Collected data entries:

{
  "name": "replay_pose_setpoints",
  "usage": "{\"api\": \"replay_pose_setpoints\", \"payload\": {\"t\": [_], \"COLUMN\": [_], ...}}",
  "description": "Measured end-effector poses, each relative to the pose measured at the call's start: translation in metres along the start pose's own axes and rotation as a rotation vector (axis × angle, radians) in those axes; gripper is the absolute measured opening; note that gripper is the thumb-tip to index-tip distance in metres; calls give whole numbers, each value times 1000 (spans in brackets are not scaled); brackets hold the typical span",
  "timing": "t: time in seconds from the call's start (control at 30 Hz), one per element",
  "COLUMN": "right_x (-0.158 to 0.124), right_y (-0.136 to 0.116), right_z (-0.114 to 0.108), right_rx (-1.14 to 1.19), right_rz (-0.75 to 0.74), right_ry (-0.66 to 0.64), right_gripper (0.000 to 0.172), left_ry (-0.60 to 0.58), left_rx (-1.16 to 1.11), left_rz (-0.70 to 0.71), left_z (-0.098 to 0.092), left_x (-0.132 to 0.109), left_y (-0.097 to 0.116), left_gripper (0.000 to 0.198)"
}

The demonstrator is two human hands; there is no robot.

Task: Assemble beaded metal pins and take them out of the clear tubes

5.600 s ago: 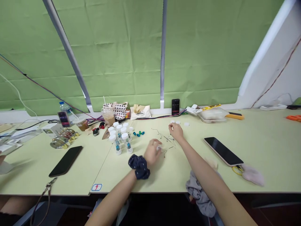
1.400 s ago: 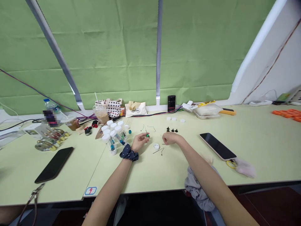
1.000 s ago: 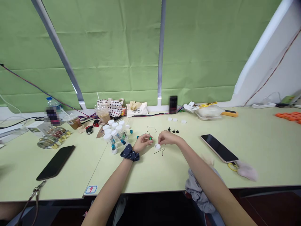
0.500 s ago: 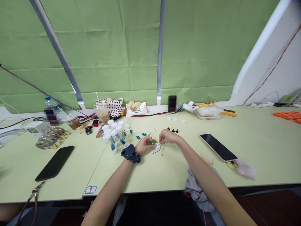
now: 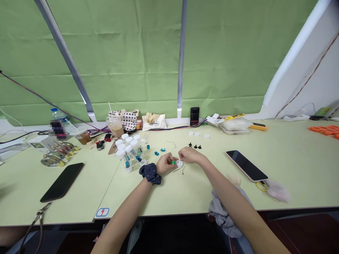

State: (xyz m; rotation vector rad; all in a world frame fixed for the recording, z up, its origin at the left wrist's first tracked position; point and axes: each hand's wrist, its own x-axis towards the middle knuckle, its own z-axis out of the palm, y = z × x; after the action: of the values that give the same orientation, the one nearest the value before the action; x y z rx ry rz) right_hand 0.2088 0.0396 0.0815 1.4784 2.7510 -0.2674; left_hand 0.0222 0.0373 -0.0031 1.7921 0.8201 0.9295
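My left hand, with a dark dotted scrunchie at the wrist, pinches a small green knob-like part. Right beside it is a small round white cap with tiny things inside. The fingers of my right hand are pinched together at the cap's far edge; what they hold, if anything, is too small to make out. Thin bent metal pins lie just in front of the cap. Blue parts are scattered left of my hands, and black parts lie behind my right hand.
Several clear tubes with white caps stand to the left. White caps lie farther back. A black phone is at left, another phone at right. Drink cups, a pouch and a plastic box line the back.
My left hand has shifted slightly right and turned, bringing the green part lower beside the cap. The upright pin seen above it no longer shows. My right hand stays close to the cap.
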Motion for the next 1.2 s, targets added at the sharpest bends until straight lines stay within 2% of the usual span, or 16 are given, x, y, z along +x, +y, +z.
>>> {"api": "replay_pose_setpoints", "payload": {"t": [0.17,0.33,0.67,1.2], "right_x": [-1,0,5,7], "right_y": [-1,0,1,8], "right_z": [2,4,10,13], "right_rx": [-12,-16,-24,14], "right_rz": [-6,5,44,23], "right_ry": [-41,-15,-1,-20], "right_gripper": [16,15,13,16], "left_ry": [58,48,69,82], "left_rx": [64,68,55,78], "left_rz": [-8,-27,-39,-35], "left_z": [5,9,16,15], "left_x": [-1,0,2,2], "left_y": [9,15,16,14], "left_gripper": [38,40,39,41]}}
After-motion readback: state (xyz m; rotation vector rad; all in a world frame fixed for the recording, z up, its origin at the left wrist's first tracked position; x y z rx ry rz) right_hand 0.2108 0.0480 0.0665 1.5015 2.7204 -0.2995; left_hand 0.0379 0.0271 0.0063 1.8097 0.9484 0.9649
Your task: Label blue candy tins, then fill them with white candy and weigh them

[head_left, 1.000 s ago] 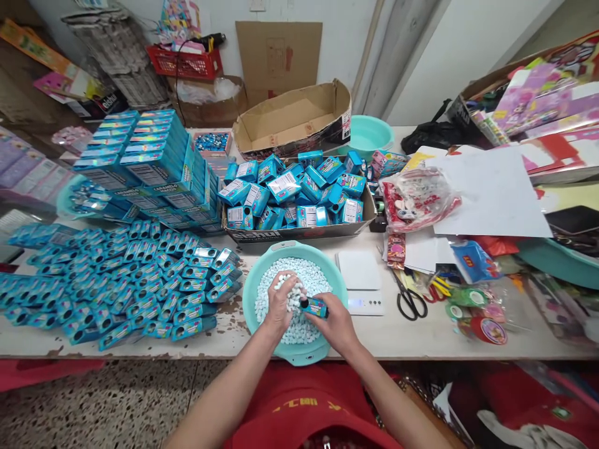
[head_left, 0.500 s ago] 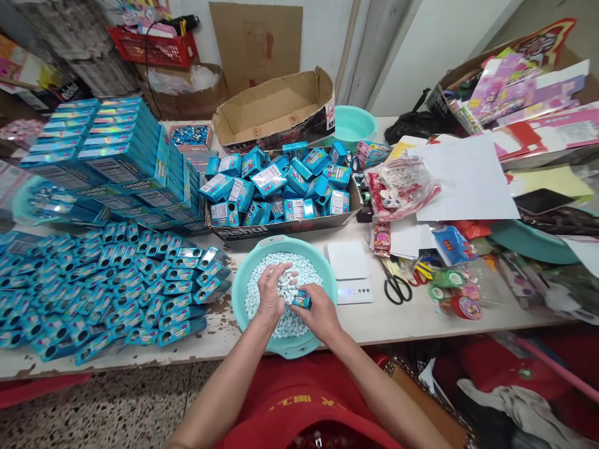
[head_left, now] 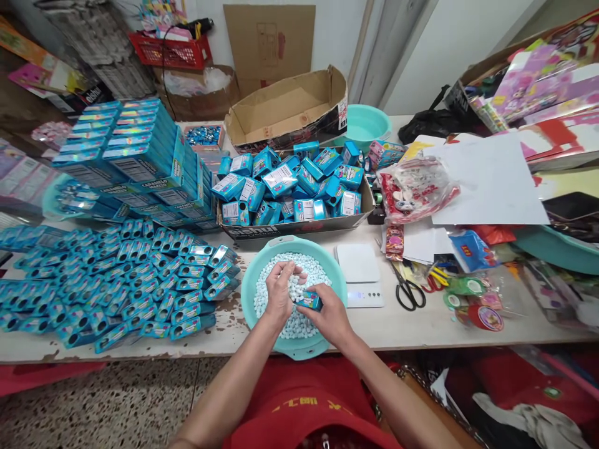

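A teal basin [head_left: 260, 269] full of small white candies [head_left: 316, 275] sits at the table's near edge. My left hand [head_left: 279, 290] is cupped over the basin with a clutch of white candies in its fingers. My right hand [head_left: 328, 312] grips a small blue box [head_left: 311, 300] held level just right of the left hand, its open end turned toward the candies. Both hands hover above the basin's middle.
Rows of open small blue boxes [head_left: 116, 280] cover the table's left. Stacked blue cartons [head_left: 135, 156] stand behind them. A cardboard tray of blue boxes [head_left: 290, 187] sits behind the basin. A white scale [head_left: 360, 274], scissors [head_left: 408, 290] and tape rolls [head_left: 472, 305] lie right.
My hands stay over the basin; the left hand keeps working candies against the box in my right hand. The view has swung slightly back to the right.
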A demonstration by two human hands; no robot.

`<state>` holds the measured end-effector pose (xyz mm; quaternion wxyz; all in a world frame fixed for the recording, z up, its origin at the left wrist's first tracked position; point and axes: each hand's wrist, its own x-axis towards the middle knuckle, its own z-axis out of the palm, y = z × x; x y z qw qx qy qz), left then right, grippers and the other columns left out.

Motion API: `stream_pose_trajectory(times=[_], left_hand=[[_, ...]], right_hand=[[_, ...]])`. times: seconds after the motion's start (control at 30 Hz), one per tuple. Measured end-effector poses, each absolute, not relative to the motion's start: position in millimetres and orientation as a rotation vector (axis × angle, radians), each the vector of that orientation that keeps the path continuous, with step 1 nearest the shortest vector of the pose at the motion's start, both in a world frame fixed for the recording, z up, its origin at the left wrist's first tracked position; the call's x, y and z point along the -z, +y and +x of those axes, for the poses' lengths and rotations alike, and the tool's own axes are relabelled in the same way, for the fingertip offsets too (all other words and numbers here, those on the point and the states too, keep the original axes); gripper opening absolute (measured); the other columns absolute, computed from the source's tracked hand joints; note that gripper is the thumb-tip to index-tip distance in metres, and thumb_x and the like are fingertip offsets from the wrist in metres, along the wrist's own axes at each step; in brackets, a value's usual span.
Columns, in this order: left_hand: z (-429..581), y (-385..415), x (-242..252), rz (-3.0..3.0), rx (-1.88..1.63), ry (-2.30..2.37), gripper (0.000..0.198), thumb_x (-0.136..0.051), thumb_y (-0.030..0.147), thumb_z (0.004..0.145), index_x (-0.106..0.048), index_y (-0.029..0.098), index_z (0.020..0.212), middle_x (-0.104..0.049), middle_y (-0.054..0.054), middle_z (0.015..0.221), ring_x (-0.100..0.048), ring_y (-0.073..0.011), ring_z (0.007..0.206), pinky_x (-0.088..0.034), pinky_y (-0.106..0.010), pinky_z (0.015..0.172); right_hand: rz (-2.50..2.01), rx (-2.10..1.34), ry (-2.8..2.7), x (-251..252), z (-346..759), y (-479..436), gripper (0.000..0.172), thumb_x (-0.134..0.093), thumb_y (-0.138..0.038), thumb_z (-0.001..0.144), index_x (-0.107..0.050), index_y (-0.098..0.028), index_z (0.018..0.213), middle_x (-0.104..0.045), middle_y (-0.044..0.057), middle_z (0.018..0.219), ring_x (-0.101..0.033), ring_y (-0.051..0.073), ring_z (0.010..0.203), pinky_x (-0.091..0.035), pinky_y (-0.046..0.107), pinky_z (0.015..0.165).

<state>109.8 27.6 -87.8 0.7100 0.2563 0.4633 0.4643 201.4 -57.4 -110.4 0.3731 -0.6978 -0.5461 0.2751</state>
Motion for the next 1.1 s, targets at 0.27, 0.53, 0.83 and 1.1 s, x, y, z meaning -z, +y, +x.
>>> stream_pose_trajectory(times=[0.27, 0.53, 0.83, 1.1], left_hand=[[108.4, 29.9, 89.7, 0.622, -1.004, 1.039, 0.028, -0.069, 0.039, 0.068, -0.055, 0.015, 0.066, -0.060, 0.000, 0.063, -0.058, -0.0116, 0.057, -0.047, -0.025, 0.057], [106.9, 33.4, 90.8, 0.819, -1.066, 1.075, 0.030, -0.062, 0.041, 0.075, -0.056, 0.017, 0.059, -0.058, 0.000, 0.058, -0.057, -0.0122, 0.059, -0.046, -0.025, 0.064], [108.4, 30.5, 82.1, 0.741, -1.021, 1.030, 0.032, -0.061, 0.046, 0.074, -0.053, 0.017, 0.064, -0.055, 0.002, 0.059, -0.054, -0.0096, 0.049, -0.042, -0.021, 0.049], [113.1, 26.5, 74.8, 0.710, -1.019, 1.034, 0.031, -0.060, 0.045, 0.075, -0.054, 0.017, 0.063, -0.056, 0.001, 0.056, -0.057, -0.0120, 0.052, -0.047, -0.024, 0.054]], right_hand=[[-1.754, -0.749, -1.352, 112.1, 201.1, -52.0, 0.028, -0.071, -0.030, 0.071, -0.057, -0.022, 0.094, -0.063, 0.005, 0.094, -0.058, 0.025, 0.092, -0.045, 0.038, 0.079], [-1.705, -0.727, -1.313, 102.2, 198.5, -46.6, 0.029, -0.072, -0.033, 0.071, -0.058, -0.023, 0.093, -0.063, 0.005, 0.092, -0.058, 0.024, 0.089, -0.045, 0.037, 0.079], [-1.707, -0.764, -1.243, 106.5, 194.8, -46.5, 0.027, -0.070, -0.031, 0.071, -0.059, -0.022, 0.093, -0.063, 0.004, 0.090, -0.059, 0.023, 0.087, -0.046, 0.036, 0.077], [-1.668, -0.802, -1.169, 102.6, 194.1, -45.8, 0.027, -0.071, -0.029, 0.070, -0.060, -0.022, 0.093, -0.063, 0.004, 0.091, -0.059, 0.022, 0.087, -0.047, 0.036, 0.077]])
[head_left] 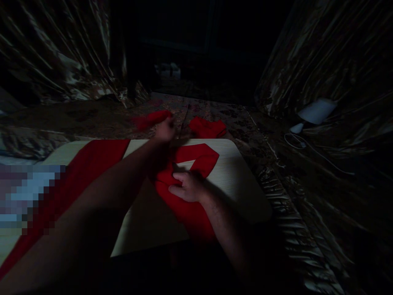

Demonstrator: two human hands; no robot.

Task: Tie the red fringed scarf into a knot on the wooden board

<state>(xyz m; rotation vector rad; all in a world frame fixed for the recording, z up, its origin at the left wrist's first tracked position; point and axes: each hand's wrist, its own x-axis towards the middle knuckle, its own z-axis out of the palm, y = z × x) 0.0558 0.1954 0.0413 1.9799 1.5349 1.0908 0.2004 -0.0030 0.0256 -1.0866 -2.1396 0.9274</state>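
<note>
My left hand (165,130) reaches past the far edge of the low table. It is blurred, with its fingers closed around a bunched end of red cloth (153,119). Nearer to me, my right hand (188,188) grips a long red cloth (204,162) that bends in a loop on the tabletop and hangs over the near edge. Its thumb and forefinger show, while the other fingers are partly hidden. Dim light hides whether the two red pieces join. Another wide red strip (104,153) lies along the table's left side, partly behind my left forearm.
The pale wooden table (239,184) has rounded corners. Beyond it, a folded red cloth (207,127) lies on the patterned cover. A white lamp (317,111) and its cable (331,162) are at the right. Patterned curtains (76,53) hang on both sides. A pixelated patch covers the left edge.
</note>
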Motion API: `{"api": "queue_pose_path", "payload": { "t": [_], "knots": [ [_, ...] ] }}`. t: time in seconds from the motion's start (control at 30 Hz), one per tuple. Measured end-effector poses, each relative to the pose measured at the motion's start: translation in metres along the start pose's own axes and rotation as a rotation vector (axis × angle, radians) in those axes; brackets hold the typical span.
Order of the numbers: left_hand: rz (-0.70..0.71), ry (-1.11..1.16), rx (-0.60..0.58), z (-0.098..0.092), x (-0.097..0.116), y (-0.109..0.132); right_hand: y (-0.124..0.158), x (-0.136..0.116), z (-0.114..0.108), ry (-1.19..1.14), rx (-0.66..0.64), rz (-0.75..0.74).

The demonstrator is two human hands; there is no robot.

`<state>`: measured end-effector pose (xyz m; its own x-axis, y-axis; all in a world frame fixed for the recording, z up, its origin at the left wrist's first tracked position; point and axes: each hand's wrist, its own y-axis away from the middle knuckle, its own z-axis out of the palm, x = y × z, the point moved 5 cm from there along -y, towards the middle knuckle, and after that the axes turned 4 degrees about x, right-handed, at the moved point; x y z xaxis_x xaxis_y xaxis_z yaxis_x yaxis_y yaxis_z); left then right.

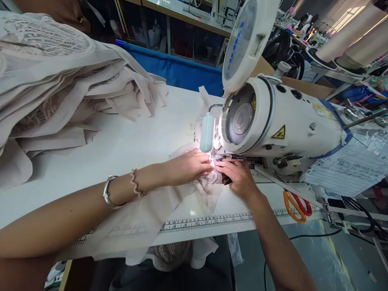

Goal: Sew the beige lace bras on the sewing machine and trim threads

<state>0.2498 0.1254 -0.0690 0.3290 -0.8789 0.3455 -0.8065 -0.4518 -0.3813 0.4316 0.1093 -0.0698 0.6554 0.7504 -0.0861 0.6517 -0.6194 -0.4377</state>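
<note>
Pale pink lace fabric (209, 180) lies beneath the needle area of a white sewing machine (281, 117), under a bright lamp. A sheer length of it trails left over the table edge. My left hand (189, 166) lies on the fabric left of the needle, fingers close together and slightly bent. Just right of the needle, my right hand (238, 176) reaches its fingertips to the lace. A dark pointed tool (226, 179) sticks out under its fingers; its kind is mostly hidden. A pale blue-green lamp head (207, 132) partly covers the needle area.
Stacked pale garment pieces (69, 89) fill the table's left. A printed ruler strip (206, 222) follows the front edge. Orange-handled scissors (294, 207) and a red handle (304, 204) hang at the right. A round magnifier-like cover (239, 48) stands raised above the machine. Papers (351, 165) lie behind.
</note>
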Motion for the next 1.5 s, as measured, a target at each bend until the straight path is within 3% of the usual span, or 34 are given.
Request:
{"api": "queue_pose_path", "payload": {
  "t": [0.23,0.33,0.53,0.87,1.07,1.3,1.5],
  "knots": [
    [-0.047,-0.050,0.005,-0.007,-0.019,-0.001,-0.003,-0.003,0.001,0.014,0.066,-0.050],
    [-0.056,-0.164,0.021,-0.006,-0.016,-0.002,-0.005,-0.006,-0.001,0.030,0.084,-0.074],
    [0.105,-0.296,0.013,-0.008,0.004,-0.003,-0.005,-0.011,-0.005,-0.025,0.131,-0.106],
    [0.018,-0.323,0.020,-0.006,0.001,-0.002,-0.006,-0.011,-0.004,-0.001,0.131,-0.086],
    [0.091,-0.318,0.016,-0.006,0.005,-0.003,-0.006,-0.012,-0.005,-0.002,0.170,-0.106],
    [0.024,-0.339,0.069,-0.007,0.004,-0.003,-0.005,-0.009,-0.002,0.045,0.122,-0.062],
    [0.053,-0.272,0.073,-0.003,0.004,-0.001,-0.007,-0.014,-0.005,0.026,0.114,-0.096]
  ]
}}
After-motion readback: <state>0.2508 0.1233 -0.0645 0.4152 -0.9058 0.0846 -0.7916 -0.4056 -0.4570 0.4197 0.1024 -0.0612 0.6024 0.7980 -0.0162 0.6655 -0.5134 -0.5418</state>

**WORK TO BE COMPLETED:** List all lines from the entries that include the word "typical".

**ANSWER TO THE PROBLEM:**
  "description": "Measured end-effector poses, each relative to the pose measured at the call's start: translation in metres along the start pose's own axes and rotation as a rotation vector (axis × angle, radians) in those axes; gripper is the absolute measured opening; note that gripper is the thumb-tip to index-tip distance in metres; calls give whole numbers, each value times 1000 (spans in brackets are not scaled); brackets hold the typical span",
Motion API: `{"api": "queue_pose_path", "payload": { "t": [_], "knots": [ [_, ...] ] }}`. t: time in seconds from the motion's start (control at 30 Hz), one per tuple. Measured end-effector poses, each relative to the pose measured at the motion's start: translation in metres along the start pose's own axes and rotation as a rotation vector (axis × angle, radians) in those axes; brackets hold the typical span.

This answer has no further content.